At first, the advertising agency suggested "Even in rainy weather, it flows freely" as the company's motto. Morton thought that was too long, so the motto was changed to "When it Rains it Pours."
Betty Crocker
In the early 1920s, the Washburn Crosby Company of Minneapolis (a milling company that later merged with other companies to form General Mills) received a lot of mail from customers asking baking questions.
In 1921, the company thought that it would be better to sign the responses personally, so they combined the last name of its director, William Crocker, with the first name "Betty" (chosen because "it sounded cheery, wholesome, and folksy.") The Betty Crocker signature was signed by a company secretary who won some kind of a contest.
The whole Betty Crocker persona was carefully planned by a group of college educated women.
On the radio, Betty was the celebrity chef who could speak to her followers. Cooking and Gold Medal Flour were central to the script.
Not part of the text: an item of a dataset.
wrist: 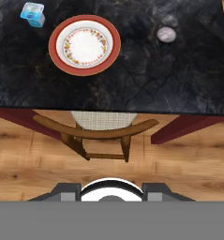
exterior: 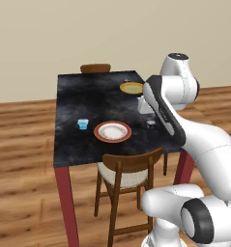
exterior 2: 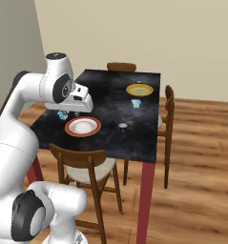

"If you load a man’s stomach with boiled cabbage and greasy fried potatoes,” Betty once told listeners, “can you wonder that he wants to start a fight, or go out and commit a crime?” But she also reminded women that their role as homemakers was important, and that their aspirations could be “as great as woman could have in any occupation.”
In 1924, Betty Crocker debuted on the radio (on the nation's first cooking show). In 1936, Betty Crocker finally got a face: artist Neysa McMein brought together all women in the General Mills' Home Service Department and created a composite face. Over the next eight decades, Betty had several makeovers, facelifts and reconstructions.
We like the 1955 Betty best.
We like the 1955 Betty best.
Gerber Baby
In 1928, Frank Daniel Gerber and his son Daniel Frank Gerber, yes, that's their name(s), of Fremont Canning Company wanted to promote their new baby food. The company had been a small packager of peas, beans, and fruits in rural Michigan. Daniel Frank Gerber managed to convinced his father Daniel Frank Gerber, to manufacture and sell strained baby food.
The Gerbers wanted a baby face to be the face of their their new baby food, and they held a contest. Amongst the many drawings and paintings submitted (including some elaborate oil paintings of baby portraits) was an unfinished charcoal sketch by Dorothy Hope Smith of Boston. Dorothy drew a five month old baby with tousled hair and bright blue eyes, using her neighbor's baby as a model. She offered to finish the sketch if she won, but the judges decided to use it as it was.
The Gerber Baby turned out to be so popular that over a decade later, the company changed its name to Gerber Products Company.
So, who was the original Gerber Baby? Her name is Ann Turner Cook, (photo above) a mystery author and former high school English literature teacher.